Return the entries exactly as they appear.

════════

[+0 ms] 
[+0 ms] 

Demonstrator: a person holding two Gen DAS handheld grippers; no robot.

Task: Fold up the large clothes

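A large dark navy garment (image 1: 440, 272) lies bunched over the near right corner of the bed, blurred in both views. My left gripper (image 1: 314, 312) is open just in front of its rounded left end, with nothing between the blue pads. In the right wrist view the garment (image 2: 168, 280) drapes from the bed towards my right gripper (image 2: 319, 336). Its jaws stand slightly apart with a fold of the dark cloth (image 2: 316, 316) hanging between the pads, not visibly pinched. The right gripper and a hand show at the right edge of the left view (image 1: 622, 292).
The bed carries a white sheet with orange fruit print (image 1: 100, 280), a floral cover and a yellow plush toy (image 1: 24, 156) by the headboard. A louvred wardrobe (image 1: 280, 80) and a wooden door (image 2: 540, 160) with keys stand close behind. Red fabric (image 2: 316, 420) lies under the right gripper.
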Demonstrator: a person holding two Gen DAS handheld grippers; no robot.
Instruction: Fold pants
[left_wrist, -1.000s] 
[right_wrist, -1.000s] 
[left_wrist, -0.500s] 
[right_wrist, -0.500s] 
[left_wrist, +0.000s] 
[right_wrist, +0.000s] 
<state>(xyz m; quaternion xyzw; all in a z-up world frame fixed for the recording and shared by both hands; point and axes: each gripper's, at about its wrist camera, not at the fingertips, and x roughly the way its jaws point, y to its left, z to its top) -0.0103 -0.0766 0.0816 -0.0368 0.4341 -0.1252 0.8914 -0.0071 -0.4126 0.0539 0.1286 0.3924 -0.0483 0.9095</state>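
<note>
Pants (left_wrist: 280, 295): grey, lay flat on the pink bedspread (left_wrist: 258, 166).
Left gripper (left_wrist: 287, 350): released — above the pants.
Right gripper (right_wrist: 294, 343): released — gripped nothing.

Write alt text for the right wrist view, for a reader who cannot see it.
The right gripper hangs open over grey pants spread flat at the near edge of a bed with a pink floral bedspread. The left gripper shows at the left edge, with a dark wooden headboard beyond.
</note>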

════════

* **Written solution**:
[+0 ms] 
[+0 ms] 

Demonstrator: a person holding two Gen DAS handheld grippers; no robot.

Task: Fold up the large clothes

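A large dark navy garment (image 1: 440, 272) lies bunched over the near right corner of the bed, blurred in both views. My left gripper (image 1: 314, 312) is open just in front of its rounded left end, with nothing between the blue pads. In the right wrist view the garment (image 2: 168, 280) drapes from the bed towards my right gripper (image 2: 319, 336). Its jaws stand slightly apart with a fold of the dark cloth (image 2: 316, 316) hanging between the pads, not visibly pinched. The right gripper and a hand show at the right edge of the left view (image 1: 622, 292).
The bed carries a white sheet with orange fruit print (image 1: 100, 280), a floral cover and a yellow plush toy (image 1: 24, 156) by the headboard. A louvred wardrobe (image 1: 280, 80) and a wooden door (image 2: 540, 160) with keys stand close behind. Red fabric (image 2: 316, 420) lies under the right gripper.
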Demonstrator: a person holding two Gen DAS handheld grippers; no robot.
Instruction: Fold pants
[left_wrist, -1.000s] 
[right_wrist, -1.000s] 
[left_wrist, -0.500s] 
[right_wrist, -0.500s] 
[left_wrist, +0.000s] 
[right_wrist, +0.000s] 
<state>(xyz m; quaternion xyzw; all in a z-up world frame fixed for the recording and shared by both hands; point and axes: each gripper's, at about its wrist camera, not at the fingertips, and x roughly the way its jaws point, y to its left, z to its top) -0.0103 -0.0766 0.0816 -0.0368 0.4341 -0.1252 0.8914 -0.0071 -0.4126 0.0539 0.1286 0.3924 -0.0483 0.9095</state>
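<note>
Pants (left_wrist: 280, 295): grey, lay flat on the pink bedspread (left_wrist: 258, 166).
Left gripper (left_wrist: 287, 350): released — above the pants.
Right gripper (right_wrist: 294, 343): released — gripped nothing.

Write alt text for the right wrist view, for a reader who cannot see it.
The right gripper hangs open over grey pants spread flat at the near edge of a bed with a pink floral bedspread. The left gripper shows at the left edge, with a dark wooden headboard beyond.
</note>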

The response is complete as it stands.